Para medir as ondas, os detectores não precisam estar em um túnel sob o corpo d'água. “Podemos detectar qualquer lugar com um espaço subterrâneo próximo à beira-mar”, explica ele. Isso pode incluir túneis rodoviários e subterrâneos próximos à costa e outros espaços subterrâneos, como estacionamentos e porões comerciais.

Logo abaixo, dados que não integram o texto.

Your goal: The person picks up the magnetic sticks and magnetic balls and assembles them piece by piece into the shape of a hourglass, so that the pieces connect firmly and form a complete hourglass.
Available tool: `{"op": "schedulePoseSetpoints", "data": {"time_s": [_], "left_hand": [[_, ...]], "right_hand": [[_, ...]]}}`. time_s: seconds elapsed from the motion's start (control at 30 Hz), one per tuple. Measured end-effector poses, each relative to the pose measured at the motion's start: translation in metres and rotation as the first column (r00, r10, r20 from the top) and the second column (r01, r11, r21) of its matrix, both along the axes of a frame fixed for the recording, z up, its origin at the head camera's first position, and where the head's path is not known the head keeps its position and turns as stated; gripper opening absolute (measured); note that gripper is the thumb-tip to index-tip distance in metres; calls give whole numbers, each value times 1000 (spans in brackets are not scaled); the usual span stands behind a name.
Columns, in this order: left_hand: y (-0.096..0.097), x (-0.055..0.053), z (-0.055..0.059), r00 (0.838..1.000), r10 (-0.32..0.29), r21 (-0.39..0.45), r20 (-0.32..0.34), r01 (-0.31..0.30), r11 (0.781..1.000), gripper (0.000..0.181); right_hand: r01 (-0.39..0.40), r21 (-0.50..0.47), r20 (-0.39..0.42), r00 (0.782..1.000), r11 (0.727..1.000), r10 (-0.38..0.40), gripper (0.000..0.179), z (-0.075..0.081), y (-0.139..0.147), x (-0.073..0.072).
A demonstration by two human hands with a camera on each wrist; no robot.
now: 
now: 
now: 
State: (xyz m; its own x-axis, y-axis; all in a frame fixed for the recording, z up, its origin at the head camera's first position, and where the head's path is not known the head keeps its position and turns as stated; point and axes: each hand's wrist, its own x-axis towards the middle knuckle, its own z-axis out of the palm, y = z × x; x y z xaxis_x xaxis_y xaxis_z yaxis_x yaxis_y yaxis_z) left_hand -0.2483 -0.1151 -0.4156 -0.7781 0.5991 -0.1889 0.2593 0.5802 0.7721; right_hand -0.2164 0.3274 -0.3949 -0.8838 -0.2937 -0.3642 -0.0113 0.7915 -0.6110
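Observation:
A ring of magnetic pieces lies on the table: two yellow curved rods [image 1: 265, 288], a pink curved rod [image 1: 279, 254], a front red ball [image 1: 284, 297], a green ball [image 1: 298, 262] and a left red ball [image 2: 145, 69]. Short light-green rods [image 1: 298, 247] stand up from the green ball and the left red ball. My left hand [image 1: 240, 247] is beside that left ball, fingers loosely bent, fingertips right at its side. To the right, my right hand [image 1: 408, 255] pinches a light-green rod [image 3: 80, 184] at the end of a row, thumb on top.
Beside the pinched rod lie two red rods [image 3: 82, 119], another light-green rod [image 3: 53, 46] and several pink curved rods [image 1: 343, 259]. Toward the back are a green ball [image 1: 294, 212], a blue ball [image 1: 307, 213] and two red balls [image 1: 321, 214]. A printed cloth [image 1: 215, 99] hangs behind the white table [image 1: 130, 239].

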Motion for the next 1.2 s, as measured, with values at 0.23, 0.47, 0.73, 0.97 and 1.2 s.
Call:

Tal como acontece com os ciclones, a detecção de meteotsunamis dependeria dos detectores que detectam múons viajando em ângulos rasos pela atmosfera e, em seguida, pela água e pela costa. De acordo com Tanaka, essas configurações podem medir os níveis de água até cerca de três a cinco quilômetros da costa. “Não queremos saber o momento em que [o meteotsunami] chegará”, diz ele. “Queremos saber antes que atinja a terra.”

Tanaka acredita que tais sistemas também poderiam ser usados ​​para medir os níveis das marés e criar uma densa rede de monitoramento das marés. Afinal, os detectores de múons têm uma grande vantagem sobre os marégrafos mecânicos: eles não estão em contato com a água. Isso os torna mais confiáveis, pois não se desgastam com o tempo e não podem ser danificados por grandes tempestades. Na verdade, o TS-HKMSDD no túnel Aqua-Line da Baía de Tóquio mediu continuamente por um ano, sem nem mesmo um único segundo de dados ausentes. Quem teria pensado que o humilde múon poderia fazer tanto para nos preparar contra desastres naturais?